WHAT TO WORK ON
An exact copy of all the entries is what is needed here.

AVAILABLE RECORDS
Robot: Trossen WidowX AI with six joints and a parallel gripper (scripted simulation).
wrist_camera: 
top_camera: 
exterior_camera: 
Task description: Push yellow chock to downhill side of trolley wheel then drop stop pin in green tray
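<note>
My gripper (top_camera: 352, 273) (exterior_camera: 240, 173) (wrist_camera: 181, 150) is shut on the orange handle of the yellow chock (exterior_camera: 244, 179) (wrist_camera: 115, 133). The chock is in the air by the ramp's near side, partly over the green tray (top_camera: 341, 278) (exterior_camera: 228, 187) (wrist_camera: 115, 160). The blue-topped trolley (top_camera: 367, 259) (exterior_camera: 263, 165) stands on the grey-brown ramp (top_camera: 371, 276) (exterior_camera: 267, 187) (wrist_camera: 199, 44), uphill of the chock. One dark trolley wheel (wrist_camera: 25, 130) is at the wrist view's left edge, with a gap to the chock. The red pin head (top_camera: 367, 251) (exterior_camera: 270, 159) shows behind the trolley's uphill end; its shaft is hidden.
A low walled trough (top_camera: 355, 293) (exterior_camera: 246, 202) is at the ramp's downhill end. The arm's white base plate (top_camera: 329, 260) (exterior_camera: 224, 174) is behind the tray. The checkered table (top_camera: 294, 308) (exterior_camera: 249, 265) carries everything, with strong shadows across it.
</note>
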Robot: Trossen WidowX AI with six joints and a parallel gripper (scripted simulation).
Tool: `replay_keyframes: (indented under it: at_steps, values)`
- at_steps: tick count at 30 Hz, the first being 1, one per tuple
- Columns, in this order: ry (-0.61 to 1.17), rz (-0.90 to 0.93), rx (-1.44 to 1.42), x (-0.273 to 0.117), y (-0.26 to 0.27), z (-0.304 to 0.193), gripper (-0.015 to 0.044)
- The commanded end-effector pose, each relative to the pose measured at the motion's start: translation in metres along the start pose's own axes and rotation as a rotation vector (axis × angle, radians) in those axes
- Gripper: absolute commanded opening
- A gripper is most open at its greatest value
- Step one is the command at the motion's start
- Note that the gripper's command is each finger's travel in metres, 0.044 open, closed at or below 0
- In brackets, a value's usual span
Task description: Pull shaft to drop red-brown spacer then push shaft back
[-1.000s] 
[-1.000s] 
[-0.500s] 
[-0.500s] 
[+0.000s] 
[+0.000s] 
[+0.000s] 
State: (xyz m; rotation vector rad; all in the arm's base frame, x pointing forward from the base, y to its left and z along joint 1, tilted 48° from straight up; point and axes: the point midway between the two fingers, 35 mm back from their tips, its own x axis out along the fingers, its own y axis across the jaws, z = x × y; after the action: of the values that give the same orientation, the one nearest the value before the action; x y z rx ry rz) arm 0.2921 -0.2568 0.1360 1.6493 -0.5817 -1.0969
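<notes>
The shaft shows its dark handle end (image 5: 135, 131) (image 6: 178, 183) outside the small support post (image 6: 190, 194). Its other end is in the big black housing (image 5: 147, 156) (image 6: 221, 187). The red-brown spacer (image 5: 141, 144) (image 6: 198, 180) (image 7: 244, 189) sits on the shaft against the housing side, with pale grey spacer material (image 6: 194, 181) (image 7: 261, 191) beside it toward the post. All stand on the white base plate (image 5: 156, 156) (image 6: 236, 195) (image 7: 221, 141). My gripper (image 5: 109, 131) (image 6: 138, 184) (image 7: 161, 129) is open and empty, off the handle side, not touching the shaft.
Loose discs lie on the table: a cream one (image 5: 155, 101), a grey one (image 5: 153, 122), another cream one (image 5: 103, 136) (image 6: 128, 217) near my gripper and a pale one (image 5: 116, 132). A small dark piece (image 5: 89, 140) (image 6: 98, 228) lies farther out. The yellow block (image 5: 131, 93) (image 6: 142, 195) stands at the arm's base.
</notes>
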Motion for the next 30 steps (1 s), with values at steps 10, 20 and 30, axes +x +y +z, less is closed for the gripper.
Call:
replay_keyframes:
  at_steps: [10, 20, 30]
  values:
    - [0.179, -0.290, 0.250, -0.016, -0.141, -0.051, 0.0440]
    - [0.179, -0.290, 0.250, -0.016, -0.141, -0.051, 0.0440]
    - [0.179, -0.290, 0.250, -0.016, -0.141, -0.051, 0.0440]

SOLUTION FOR THIS EXERCISE
Robot: Trossen WidowX AI with six joints and a parallel gripper (scripted simulation).
wrist_camera: 
top_camera: 
exterior_camera: 
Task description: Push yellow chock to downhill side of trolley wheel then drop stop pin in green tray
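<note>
My gripper (top_camera: 352, 273) (exterior_camera: 240, 173) (wrist_camera: 181, 150) is shut on the orange handle of the yellow chock (exterior_camera: 244, 179) (wrist_camera: 115, 133). The chock is in the air by the ramp's near side, partly over the green tray (top_camera: 341, 278) (exterior_camera: 228, 187) (wrist_camera: 115, 160). The blue-topped trolley (top_camera: 367, 259) (exterior_camera: 263, 165) stands on the grey-brown ramp (top_camera: 371, 276) (exterior_camera: 267, 187) (wrist_camera: 199, 44), uphill of the chock. One dark trolley wheel (wrist_camera: 25, 130) is at the wrist view's left edge, with a gap to the chock. The red pin head (top_camera: 367, 251) (exterior_camera: 270, 159) shows behind the trolley's uphill end; its shaft is hidden.
A low walled trough (top_camera: 355, 293) (exterior_camera: 246, 202) is at the ramp's downhill end. The arm's white base plate (top_camera: 329, 260) (exterior_camera: 224, 174) is behind the tray. The checkered table (top_camera: 294, 308) (exterior_camera: 249, 265) carries everything, with strong shadows across it.
</note>
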Robot: Trossen WidowX AI with six joints and a parallel gripper (scripted simulation).
Tool: `replay_keyframes: (indented under it: at_steps, values)`
- at_steps: tick count at 30 Hz, the first being 1, one per tuple
- Columns, in this order: ry (-0.61 to 1.17), rz (-0.90 to 0.93), rx (-1.44 to 1.42), x (-0.273 to 0.117), y (-0.26 to 0.27), z (-0.304 to 0.193), gripper (-0.015 to 0.044)
- The commanded end-effector pose, each relative to the pose measured at the motion's start: translation in metres along the start pose's own axes and rotation as a rotation vector (axis × angle, radians) in those axes
- Gripper: absolute commanded opening
- A gripper is most open at its greatest value
- Step one is the command at the motion's start
- Note that the gripper's command is each finger's travel in metres, 0.044 open, closed at or below 0
- In brackets, a value's usual span
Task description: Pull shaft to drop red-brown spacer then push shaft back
[-1.000s] 
[-1.000s] 
[-0.500s] 
[-0.500s] 
[+0.000s] 
[+0.000s] 
[+0.000s] 
State: (xyz m; rotation vector rad; all in the arm's base frame, x pointing forward from the base, y to its left and z along joint 1, tilted 48° from straight up; point and axes: the point midway between the two fingers, 35 mm back from their tips, its own x axis out along the fingers, its own y axis across the jaws, z = x × y; after the action: of the values that give the same orientation, the one nearest the value before the action; x y z rx ry rz) arm 0.2921 -0.2568 0.1360 1.6493 -0.5817 -1.0969
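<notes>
The shaft shows its dark handle end (image 5: 135, 131) (image 6: 178, 183) outside the small support post (image 6: 190, 194). Its other end is in the big black housing (image 5: 147, 156) (image 6: 221, 187). The red-brown spacer (image 5: 141, 144) (image 6: 198, 180) (image 7: 244, 189) sits on the shaft against the housing side, with pale grey spacer material (image 6: 194, 181) (image 7: 261, 191) beside it toward the post. All stand on the white base plate (image 5: 156, 156) (image 6: 236, 195) (image 7: 221, 141). My gripper (image 5: 109, 131) (image 6: 138, 184) (image 7: 161, 129) is open and empty, off the handle side, not touching the shaft.
Loose discs lie on the table: a cream one (image 5: 155, 101), a grey one (image 5: 153, 122), another cream one (image 5: 103, 136) (image 6: 128, 217) near my gripper and a pale one (image 5: 116, 132). A small dark piece (image 5: 89, 140) (image 6: 98, 228) lies farther out. The yellow block (image 5: 131, 93) (image 6: 142, 195) stands at the arm's base.
</notes>
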Motion for the next 30 steps (1 s), with values at steps 10, 20 and 30, axes +x +y +z, less is closed for the gripper.
Call:
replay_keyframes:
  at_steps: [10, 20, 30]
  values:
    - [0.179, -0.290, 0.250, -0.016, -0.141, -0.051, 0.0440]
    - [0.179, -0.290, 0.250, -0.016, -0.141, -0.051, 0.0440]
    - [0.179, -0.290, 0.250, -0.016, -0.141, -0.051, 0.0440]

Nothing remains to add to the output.